Online Simulation Progress Reporting

The OnlineLogging module provides tools to monitor and report the simulation progress and other information of simulations.

Currently, the only feature implemented is timing report, to print information about current step, simulation time, and average performance. With report_walltime, you will see progress information like the following

┌ Info: Progress
│   simulation_time = "2 seconds"
│   n_steps_completed = 20
│   wall_time_per_step = "10 milliseconds, 100 microseconds"
│   wall_time_total = "1 second, 10 milliseconds"
│   wall_time_remaining = "808 milliseconds, 35 microseconds"
│   wall_time_spent = "202 milliseconds, 8 microseconds"
│   percent_complete = "20.0%"
│   estimated_sypd = "0.027"
│   date_now = 2024-12-03T16:01:13.660
└   estimated_finish_date = 2024-12-03T16:01:14.660

WallTimeInfo and report_walltime

WallTimeInfo is a struct that holds information about wall time (the time you see on your watch, not the simulation time) and that can be used to report timing information with report_walltime.

WallTimeInfo keeps track and accumulates how much time has elapsed since the last time it was updated.
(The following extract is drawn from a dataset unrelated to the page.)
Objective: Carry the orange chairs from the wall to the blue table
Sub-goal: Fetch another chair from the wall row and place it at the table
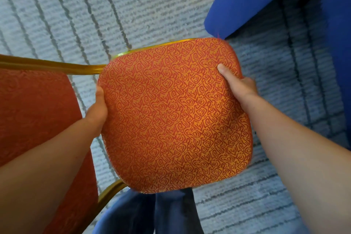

In this, WallTimeInfo tries to automatically remove the compilation overhead that your simulation might run into in the first step (this is accomplished by ignoring the first step and doubling the cost of the second step to compensate).

The simplest way to use WallTimeInfo is to make report_walltime a callback. Here is an example using a SciML integrator

import SciMLBase
import ClimaUtilities.OnlineLogging: WallTimeInfo, report_walltime
# Create the WallTimeInfo
wt = WallTimeInfo()

# Define a schedule that defines how often to report. Here, we follow the signature
# required by SciML. This function is triggered every 10 steps
function every10steps(u, t, integrator)
    return mod(integrator.step, 10) == 0
end

# Next, define the callback
report_callback = SciMLBase.DiscreteCallback(every10steps,
    let wt = wt
        integrator -> report_walltime(wt, integrator)
    end)

# The let wt = wt is not strickly required, but it can improve type-stability and performance

# Now that we have the callback, we can pass it to the SciML constructor for the integrator
Todo

Describe schedules when we add them to ClimaUtilities

The report_walltime function prints various timing statistics:

  • simulation_time: The elapsed time within the simulation.
  • n_steps_completed: The number of simulation steps completed.
  • wall_time_per_step: The average wall clock time per step.
  • wall_time_total: Estimated total wall clock time for the simulation.
  • wall_time_remaining: Estimated remaining wall clock time.
  • wall_time_spent: Total wall clock time already spent.
  • percent_complete: Percentage of the simulation completed.
  • estimated_sypd: Estimated simulated years per day (or days per day if the rate is slow).
  • date_now: The current date and time.
  • estimated_finish_date: The estimated date and time of completion.
Note

The estimated values (like wall_time_remaining and estimated_sypd) are based on the average wall time per step and can fluctuate, especially early in the simulation. They become more reliable as the simulation progresses.

API

ClimaUtilities.OnlineLogging.report_walltimeFunction
report_walltime(wt::WallTimeInfo, integrator)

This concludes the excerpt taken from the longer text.